During the past 24 years we observed 17 patients with the sporadic form of endomyocardial fibrosis at our institution. Three patients (18%) had hypereosinophilic syndrome,23 the others showed a chronic progressive course. The severity of the inflow obstruction in 14 of the 17 patients necessitated surgery. Surgical treatment is often the only choice in the presence of severe endomyocardial fibrosis.6-12 The 10 year survival rate of the operated patients was 68%. There was a dramatic improvement in quality of life after surgery with a decrease in NYHA functional class for most patients. The fibrosis recurred in one patient 17 months after surgery (acute form, Löffler’s endocarditis).


The aetiology of endomyocardial fibrosis is unknown but hypereosinophilia seems to play a major role.14 ,16 ,20 ,21 A large increase in eosinophils is a typical finding in Löffler’s endocarditis,13 whereas there is usually no hypereosinophilia in the chronic form (endomyocardial fibrosis).

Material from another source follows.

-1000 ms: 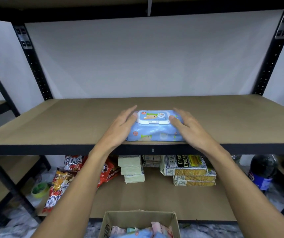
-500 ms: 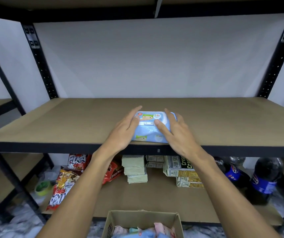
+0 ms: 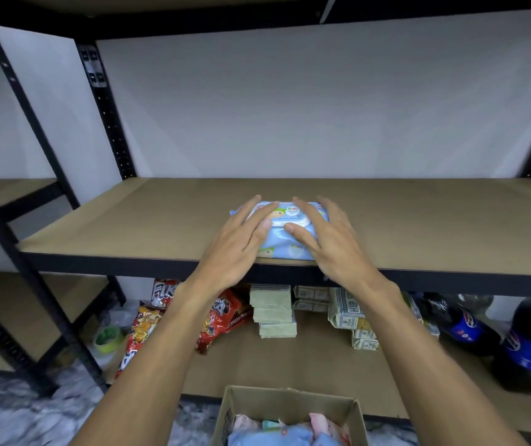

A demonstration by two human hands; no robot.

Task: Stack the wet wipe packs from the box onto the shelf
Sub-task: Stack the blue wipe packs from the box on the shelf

A fibroblast stimulating hormone of eosinophils has been postulated that may induce fibrosis of the ventricles. The cause of hypereosinophilia may vary but is typically Loa-Loa infection in tropical countries, as observed in one of our patients who spent some time in Africa. There may be an interval of several years between the filariasis and the development of the inflow obstruction.22


Severe filling restrictions may lead to pulmonary congestion and low output failure although systolic pump function may be maintained even in the late course of the disease. However, two of our patients developed severe left ventricular systolic dysfunction after left ventricular endocardial resection and died before transplantation with dilated cardiomyopathy. In one patient the development of systolic dysfunction occurred within five months of surgery, whereas in the other patient it did not develop until 11 years postoperatively. Several operated patients had stable follow up over many years. One year mortality (all cardiac deaths occurring between three months and one year postoperatively) was 7% and 10 year mortality was 32%. Left ventricular endocardial resection was associated with a dramatic improvement in left ventricular diastolic function (fig 5). Not only did left ventricular end diastolic pressure drop significantly (table3) but left ventricular end diastolic volume increased—that is, surgery reversed the left ventricular diastolic dysfunction, but medical treatment could not stop the progressive course of this disease. Even in patients with poor prognosis due to the underlying disease (myeloproliferative syndrome) left ventricular resection may lead to a significant improvement in left ventricular function.

Figure 5

Left ventricular end diastolic pressure (LVEDP) volume (EDVI) relation in six patients before and after endocardial resection. There is a clear tendency for normalisation of LV diastolic dysfunction (high LVEDP and small LV end diastolic volume) after surgical removal of the fibrotic plaque. Normal values are taken from reference 17.


Long term prognosis is usually poor in patients with endomyocardial fibrosis and is dependent on the aetiology of the underlying disease and the severity of the fibrotic process. The treatment of choice is endocardial resection of one or both ventricles even in patients with rapid progression of the underlying disease. Reversal of diastolic dysfunction with an increase in cardiac output can be observed in most patients, which is associated with an improvement in symptoms. Ten year survival rates of approximately 70% are realistic in operated patients with endomyocardial fibrosis.